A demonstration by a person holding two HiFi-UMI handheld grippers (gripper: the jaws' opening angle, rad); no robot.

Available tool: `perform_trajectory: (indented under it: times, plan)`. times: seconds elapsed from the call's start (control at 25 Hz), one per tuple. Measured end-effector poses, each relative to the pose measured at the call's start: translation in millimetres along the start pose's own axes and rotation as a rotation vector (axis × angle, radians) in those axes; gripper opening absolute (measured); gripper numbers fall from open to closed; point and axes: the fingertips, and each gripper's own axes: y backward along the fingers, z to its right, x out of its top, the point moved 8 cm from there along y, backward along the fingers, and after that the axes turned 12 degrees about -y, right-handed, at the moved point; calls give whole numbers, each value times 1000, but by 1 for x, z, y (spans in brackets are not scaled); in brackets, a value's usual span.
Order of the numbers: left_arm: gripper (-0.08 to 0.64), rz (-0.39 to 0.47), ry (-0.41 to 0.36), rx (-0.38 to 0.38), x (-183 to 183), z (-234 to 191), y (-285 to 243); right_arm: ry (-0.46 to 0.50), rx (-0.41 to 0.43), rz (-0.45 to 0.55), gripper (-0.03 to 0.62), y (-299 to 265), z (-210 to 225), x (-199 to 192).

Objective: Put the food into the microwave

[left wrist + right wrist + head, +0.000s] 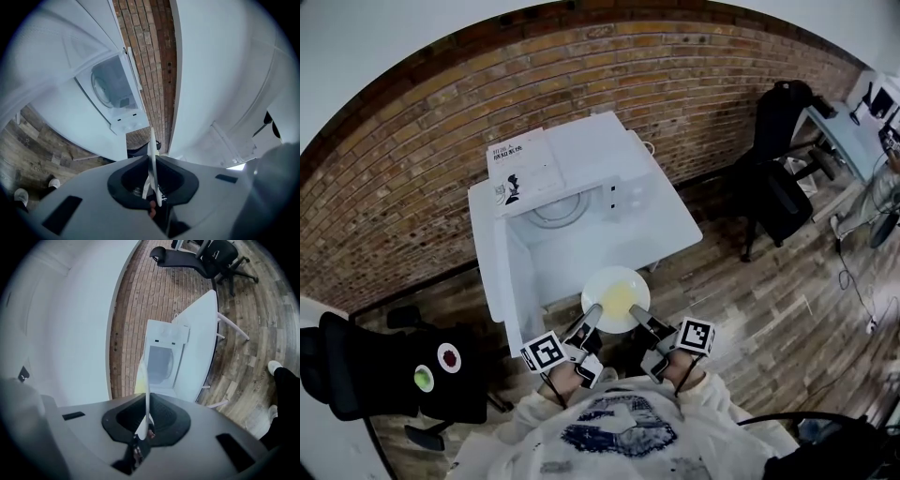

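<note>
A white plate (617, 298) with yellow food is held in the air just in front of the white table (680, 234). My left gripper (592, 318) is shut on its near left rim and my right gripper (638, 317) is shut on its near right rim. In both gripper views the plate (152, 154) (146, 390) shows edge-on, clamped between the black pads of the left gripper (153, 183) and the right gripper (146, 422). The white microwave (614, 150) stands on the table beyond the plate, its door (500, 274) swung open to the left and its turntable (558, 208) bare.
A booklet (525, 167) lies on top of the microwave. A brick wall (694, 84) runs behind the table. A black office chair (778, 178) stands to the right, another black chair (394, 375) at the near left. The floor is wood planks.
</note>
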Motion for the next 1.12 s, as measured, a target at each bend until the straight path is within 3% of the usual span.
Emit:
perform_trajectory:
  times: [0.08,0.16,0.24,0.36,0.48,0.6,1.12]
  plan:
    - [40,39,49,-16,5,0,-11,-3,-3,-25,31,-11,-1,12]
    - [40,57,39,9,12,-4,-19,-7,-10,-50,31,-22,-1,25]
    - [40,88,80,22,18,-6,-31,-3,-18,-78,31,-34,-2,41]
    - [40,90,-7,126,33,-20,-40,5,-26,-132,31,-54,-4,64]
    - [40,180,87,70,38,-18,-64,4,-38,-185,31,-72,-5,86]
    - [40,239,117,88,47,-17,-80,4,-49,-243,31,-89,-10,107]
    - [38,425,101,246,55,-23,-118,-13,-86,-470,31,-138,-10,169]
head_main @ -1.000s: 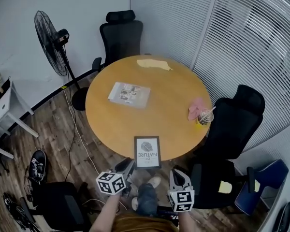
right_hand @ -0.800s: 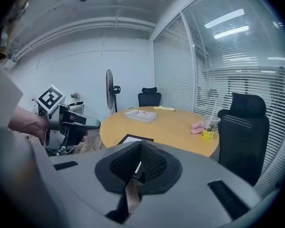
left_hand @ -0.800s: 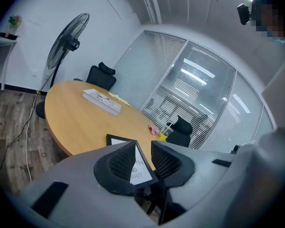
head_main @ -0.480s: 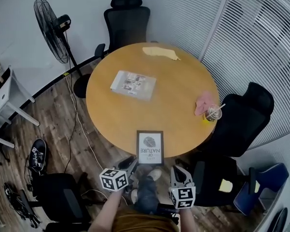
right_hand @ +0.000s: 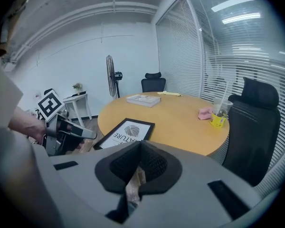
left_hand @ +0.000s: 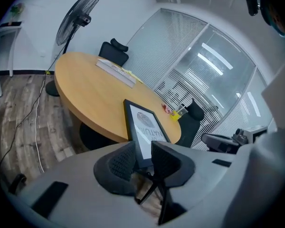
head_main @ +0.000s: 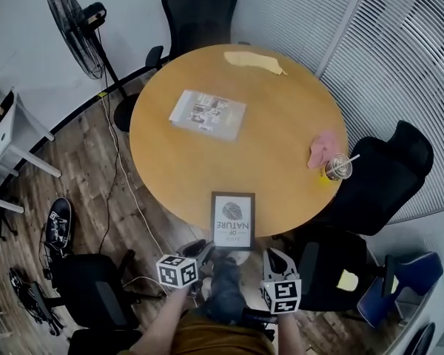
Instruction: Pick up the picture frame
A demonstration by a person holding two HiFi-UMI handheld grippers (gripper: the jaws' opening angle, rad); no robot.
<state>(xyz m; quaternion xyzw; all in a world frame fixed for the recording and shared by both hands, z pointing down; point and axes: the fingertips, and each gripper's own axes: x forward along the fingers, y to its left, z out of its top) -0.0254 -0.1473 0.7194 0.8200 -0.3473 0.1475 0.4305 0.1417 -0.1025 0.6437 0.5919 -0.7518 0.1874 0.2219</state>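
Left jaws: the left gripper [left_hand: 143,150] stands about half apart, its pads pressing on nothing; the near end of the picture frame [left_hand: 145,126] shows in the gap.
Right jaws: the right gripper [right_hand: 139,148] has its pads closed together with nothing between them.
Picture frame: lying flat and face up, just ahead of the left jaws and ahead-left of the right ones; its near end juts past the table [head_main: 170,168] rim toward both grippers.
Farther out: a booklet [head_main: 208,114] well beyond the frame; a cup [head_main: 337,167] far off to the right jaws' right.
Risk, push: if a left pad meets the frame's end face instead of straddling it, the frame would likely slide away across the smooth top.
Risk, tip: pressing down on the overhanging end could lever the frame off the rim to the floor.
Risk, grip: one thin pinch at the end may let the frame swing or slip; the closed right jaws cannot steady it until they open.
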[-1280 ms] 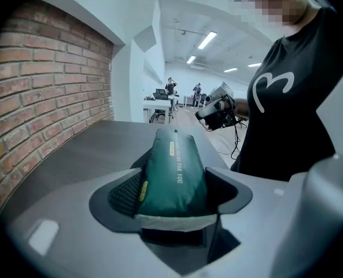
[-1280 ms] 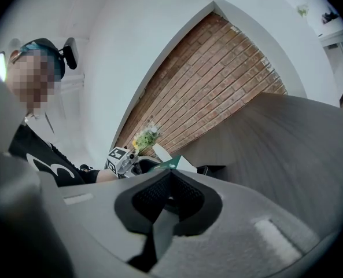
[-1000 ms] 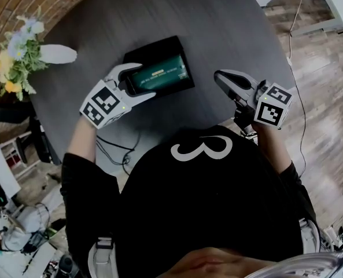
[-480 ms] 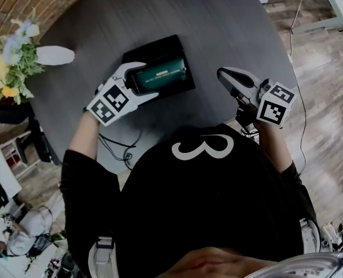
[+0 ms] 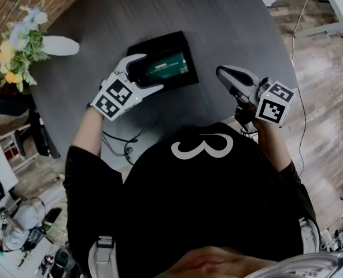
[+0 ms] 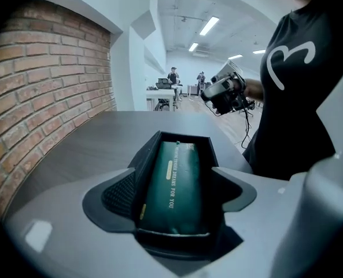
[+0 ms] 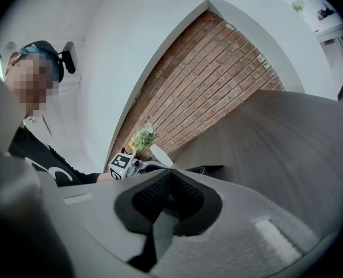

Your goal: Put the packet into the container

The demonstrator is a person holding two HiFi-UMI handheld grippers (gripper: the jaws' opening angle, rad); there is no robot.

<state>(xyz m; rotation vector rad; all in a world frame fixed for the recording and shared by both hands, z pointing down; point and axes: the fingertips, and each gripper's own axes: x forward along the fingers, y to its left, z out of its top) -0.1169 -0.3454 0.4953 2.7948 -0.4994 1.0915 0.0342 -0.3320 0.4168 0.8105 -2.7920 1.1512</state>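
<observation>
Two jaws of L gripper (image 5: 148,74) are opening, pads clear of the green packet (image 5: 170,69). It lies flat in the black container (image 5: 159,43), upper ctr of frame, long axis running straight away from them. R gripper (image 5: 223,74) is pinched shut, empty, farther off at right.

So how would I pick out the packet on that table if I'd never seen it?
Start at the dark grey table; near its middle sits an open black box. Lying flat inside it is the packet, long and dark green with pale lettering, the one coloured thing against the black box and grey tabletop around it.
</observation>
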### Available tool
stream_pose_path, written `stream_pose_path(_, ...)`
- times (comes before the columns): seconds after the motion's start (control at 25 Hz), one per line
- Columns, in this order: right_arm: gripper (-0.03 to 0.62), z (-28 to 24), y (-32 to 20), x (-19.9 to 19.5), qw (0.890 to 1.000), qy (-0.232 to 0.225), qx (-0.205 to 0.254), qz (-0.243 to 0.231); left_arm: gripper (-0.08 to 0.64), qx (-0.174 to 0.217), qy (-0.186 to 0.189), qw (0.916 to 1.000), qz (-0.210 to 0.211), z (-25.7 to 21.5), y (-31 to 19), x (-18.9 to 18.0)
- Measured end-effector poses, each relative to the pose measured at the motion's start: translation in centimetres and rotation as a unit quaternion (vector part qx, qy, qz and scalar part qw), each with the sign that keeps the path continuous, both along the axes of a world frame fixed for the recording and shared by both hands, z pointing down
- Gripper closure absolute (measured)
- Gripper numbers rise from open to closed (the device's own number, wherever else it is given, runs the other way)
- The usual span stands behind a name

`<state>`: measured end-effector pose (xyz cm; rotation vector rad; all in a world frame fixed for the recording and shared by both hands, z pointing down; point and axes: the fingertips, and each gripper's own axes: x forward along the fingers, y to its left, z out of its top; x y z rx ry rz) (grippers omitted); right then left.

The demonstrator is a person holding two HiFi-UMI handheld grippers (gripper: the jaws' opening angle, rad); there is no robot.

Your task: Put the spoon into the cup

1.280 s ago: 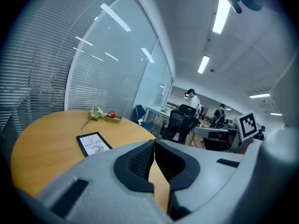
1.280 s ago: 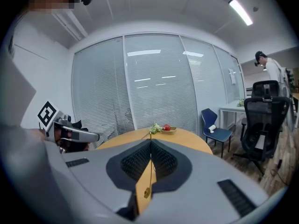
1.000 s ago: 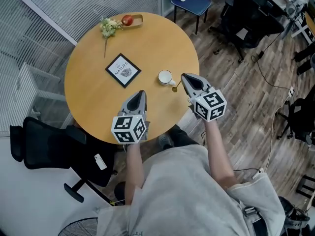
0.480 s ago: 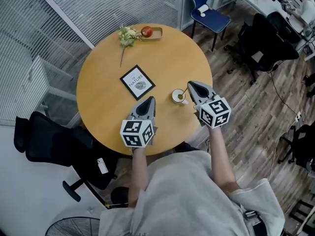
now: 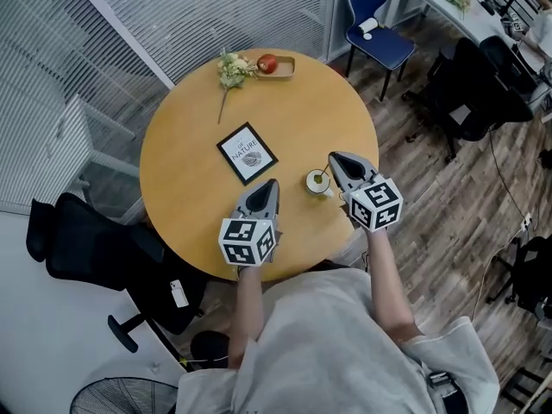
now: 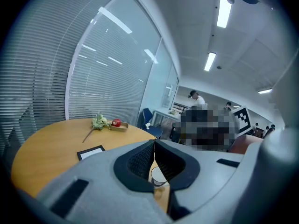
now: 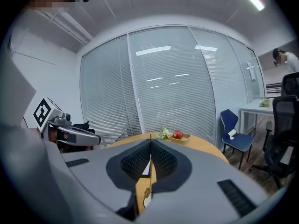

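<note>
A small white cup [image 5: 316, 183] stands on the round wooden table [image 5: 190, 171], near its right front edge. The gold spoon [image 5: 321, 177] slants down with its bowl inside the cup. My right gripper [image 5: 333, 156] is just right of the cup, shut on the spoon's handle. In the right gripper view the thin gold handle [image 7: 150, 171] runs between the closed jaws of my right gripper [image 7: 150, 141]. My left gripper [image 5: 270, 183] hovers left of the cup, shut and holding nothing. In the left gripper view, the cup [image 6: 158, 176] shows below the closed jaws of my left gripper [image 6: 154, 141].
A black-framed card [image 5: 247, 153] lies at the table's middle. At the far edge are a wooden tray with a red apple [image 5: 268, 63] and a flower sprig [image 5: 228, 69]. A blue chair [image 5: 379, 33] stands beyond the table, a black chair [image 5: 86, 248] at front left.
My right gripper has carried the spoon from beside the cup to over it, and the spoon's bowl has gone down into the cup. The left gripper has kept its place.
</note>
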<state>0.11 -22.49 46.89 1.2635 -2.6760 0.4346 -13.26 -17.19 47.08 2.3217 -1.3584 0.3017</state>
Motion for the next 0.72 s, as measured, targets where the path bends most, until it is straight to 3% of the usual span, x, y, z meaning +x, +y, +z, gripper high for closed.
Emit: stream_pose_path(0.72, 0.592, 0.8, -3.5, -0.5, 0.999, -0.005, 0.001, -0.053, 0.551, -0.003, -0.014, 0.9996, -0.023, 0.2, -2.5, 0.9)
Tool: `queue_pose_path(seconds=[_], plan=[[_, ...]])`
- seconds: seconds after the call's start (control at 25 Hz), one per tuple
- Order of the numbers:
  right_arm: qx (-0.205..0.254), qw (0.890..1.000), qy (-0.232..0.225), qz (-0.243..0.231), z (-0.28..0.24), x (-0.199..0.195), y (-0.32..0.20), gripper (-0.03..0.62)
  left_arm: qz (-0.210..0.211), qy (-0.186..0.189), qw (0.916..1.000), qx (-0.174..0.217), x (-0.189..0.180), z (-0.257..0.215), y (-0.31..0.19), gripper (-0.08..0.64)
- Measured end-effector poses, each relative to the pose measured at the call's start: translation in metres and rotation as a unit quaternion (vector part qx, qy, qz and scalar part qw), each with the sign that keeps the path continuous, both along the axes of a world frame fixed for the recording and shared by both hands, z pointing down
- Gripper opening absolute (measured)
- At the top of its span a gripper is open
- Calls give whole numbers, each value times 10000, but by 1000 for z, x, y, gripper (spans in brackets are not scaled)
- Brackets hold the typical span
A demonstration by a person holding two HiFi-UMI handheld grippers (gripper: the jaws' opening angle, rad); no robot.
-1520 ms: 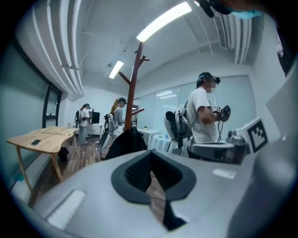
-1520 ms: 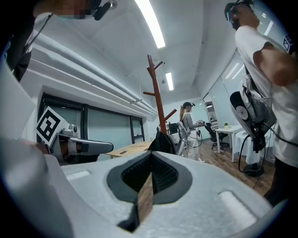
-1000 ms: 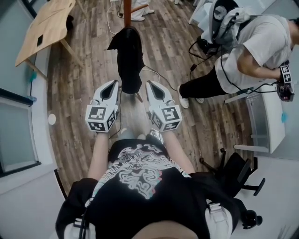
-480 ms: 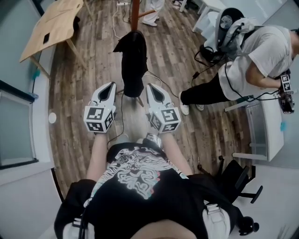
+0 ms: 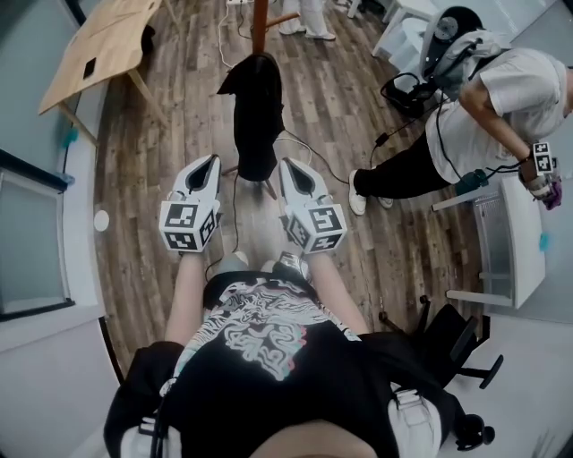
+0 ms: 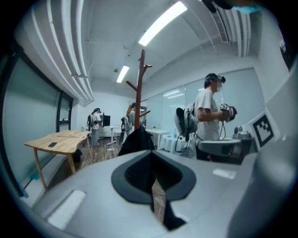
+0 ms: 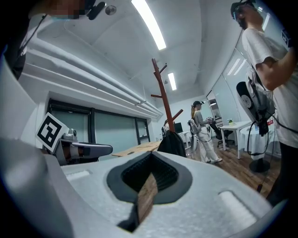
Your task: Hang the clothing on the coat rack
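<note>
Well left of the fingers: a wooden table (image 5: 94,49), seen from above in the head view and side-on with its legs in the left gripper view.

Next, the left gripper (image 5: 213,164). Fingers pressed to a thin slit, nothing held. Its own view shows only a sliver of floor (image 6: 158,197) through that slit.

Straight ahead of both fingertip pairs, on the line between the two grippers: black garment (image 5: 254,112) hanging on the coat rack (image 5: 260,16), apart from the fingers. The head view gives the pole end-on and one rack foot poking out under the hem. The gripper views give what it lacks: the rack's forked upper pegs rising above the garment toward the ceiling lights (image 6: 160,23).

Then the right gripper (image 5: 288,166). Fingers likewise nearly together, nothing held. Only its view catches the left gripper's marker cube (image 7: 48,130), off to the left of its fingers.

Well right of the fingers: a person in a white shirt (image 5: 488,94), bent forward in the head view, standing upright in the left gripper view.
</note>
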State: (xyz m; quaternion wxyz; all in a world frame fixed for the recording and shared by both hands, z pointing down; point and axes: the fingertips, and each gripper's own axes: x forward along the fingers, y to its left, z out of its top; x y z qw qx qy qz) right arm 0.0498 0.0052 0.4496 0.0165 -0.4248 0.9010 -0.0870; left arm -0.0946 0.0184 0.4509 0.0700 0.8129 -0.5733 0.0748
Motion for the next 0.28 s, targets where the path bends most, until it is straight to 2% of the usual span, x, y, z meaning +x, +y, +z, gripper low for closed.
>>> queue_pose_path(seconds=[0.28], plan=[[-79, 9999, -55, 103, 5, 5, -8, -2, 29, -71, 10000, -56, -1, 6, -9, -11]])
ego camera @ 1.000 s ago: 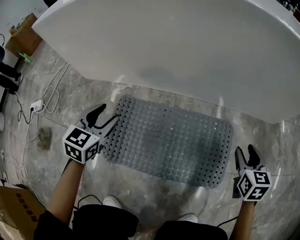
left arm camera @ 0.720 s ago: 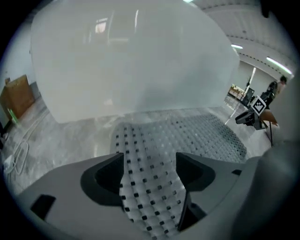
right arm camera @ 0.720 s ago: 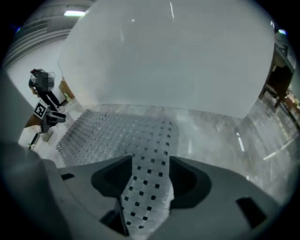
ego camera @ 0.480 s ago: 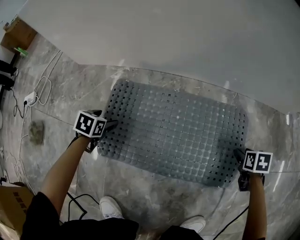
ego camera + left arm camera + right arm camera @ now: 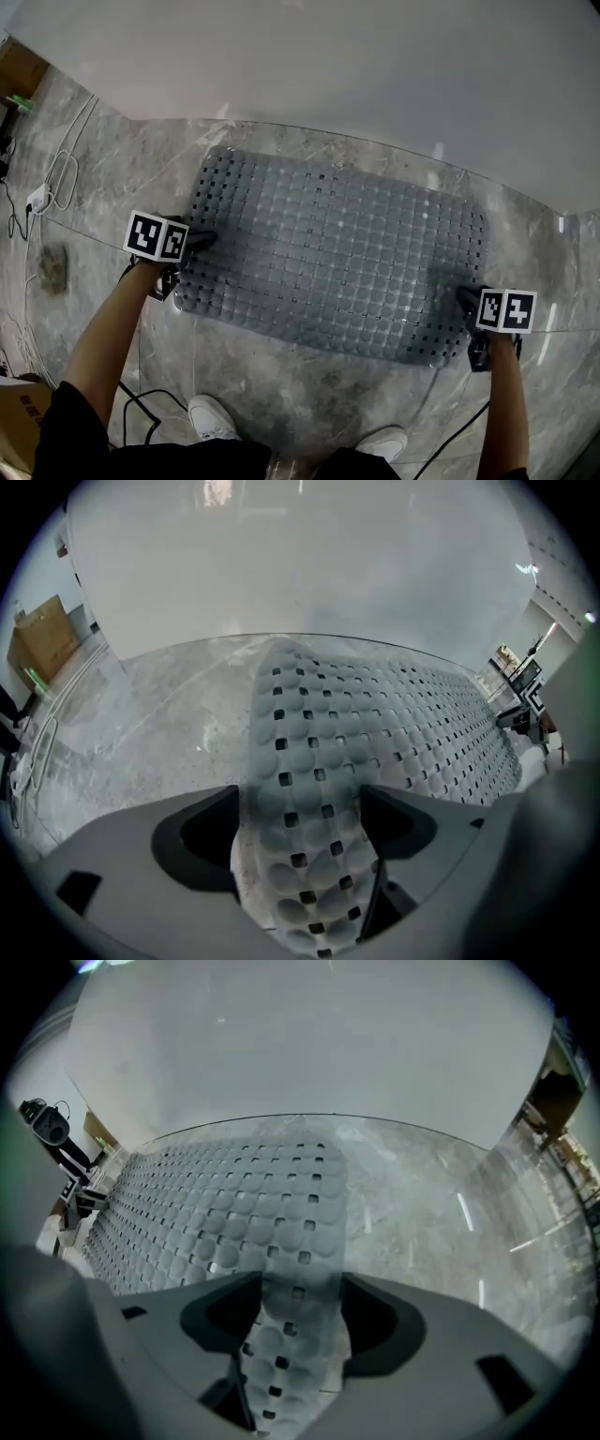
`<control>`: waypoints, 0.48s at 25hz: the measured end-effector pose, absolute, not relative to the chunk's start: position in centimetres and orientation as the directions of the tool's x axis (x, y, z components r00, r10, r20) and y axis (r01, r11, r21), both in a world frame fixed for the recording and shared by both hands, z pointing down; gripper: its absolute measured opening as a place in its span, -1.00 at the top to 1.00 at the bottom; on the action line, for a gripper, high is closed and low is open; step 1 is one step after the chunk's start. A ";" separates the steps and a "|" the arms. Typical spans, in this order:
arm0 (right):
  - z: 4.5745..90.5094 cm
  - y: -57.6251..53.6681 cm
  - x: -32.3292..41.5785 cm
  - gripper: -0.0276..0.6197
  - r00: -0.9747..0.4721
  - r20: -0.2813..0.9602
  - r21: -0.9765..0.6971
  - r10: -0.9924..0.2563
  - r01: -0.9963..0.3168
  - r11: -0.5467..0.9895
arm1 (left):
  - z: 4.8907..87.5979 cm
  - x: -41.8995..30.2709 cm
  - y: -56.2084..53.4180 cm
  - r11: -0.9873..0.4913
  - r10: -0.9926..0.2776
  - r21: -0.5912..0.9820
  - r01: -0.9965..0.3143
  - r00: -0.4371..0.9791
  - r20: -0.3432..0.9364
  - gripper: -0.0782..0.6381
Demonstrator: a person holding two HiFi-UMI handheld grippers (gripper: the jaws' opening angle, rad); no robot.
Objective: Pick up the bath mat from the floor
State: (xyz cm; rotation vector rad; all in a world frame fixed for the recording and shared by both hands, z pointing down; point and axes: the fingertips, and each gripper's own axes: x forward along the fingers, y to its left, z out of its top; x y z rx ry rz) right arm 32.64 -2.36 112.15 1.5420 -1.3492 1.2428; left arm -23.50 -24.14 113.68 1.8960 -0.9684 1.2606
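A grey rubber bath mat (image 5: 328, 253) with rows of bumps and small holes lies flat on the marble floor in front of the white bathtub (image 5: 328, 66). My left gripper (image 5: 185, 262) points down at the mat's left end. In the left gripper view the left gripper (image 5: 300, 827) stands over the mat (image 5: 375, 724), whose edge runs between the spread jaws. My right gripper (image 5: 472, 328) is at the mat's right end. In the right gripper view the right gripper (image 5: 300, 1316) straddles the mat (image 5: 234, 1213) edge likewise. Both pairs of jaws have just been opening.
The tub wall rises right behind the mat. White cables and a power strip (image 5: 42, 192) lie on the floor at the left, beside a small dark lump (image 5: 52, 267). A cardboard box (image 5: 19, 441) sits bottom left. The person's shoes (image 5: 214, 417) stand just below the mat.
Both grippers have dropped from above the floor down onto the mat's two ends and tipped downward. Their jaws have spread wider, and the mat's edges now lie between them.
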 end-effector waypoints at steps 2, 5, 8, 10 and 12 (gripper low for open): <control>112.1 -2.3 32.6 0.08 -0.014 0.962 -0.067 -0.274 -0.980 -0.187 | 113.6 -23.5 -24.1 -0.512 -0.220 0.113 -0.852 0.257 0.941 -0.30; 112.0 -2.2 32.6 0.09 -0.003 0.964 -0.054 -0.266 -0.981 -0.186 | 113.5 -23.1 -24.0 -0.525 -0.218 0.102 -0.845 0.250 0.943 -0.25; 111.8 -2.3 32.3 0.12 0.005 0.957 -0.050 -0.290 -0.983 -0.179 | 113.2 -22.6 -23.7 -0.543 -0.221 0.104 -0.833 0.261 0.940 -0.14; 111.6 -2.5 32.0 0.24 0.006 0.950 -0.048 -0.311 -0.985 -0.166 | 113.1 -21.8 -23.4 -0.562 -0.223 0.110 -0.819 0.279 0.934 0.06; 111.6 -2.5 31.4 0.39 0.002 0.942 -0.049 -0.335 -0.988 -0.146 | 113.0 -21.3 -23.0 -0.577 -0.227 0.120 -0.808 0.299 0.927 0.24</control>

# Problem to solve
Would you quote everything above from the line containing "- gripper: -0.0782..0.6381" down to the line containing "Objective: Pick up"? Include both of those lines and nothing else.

# Task output
  - gripper: -0.0782..0.6381
Demonstrator: a person holding two HiFi-UMI handheld grippers (gripper: the jaws' opening angle, rad); no robot.
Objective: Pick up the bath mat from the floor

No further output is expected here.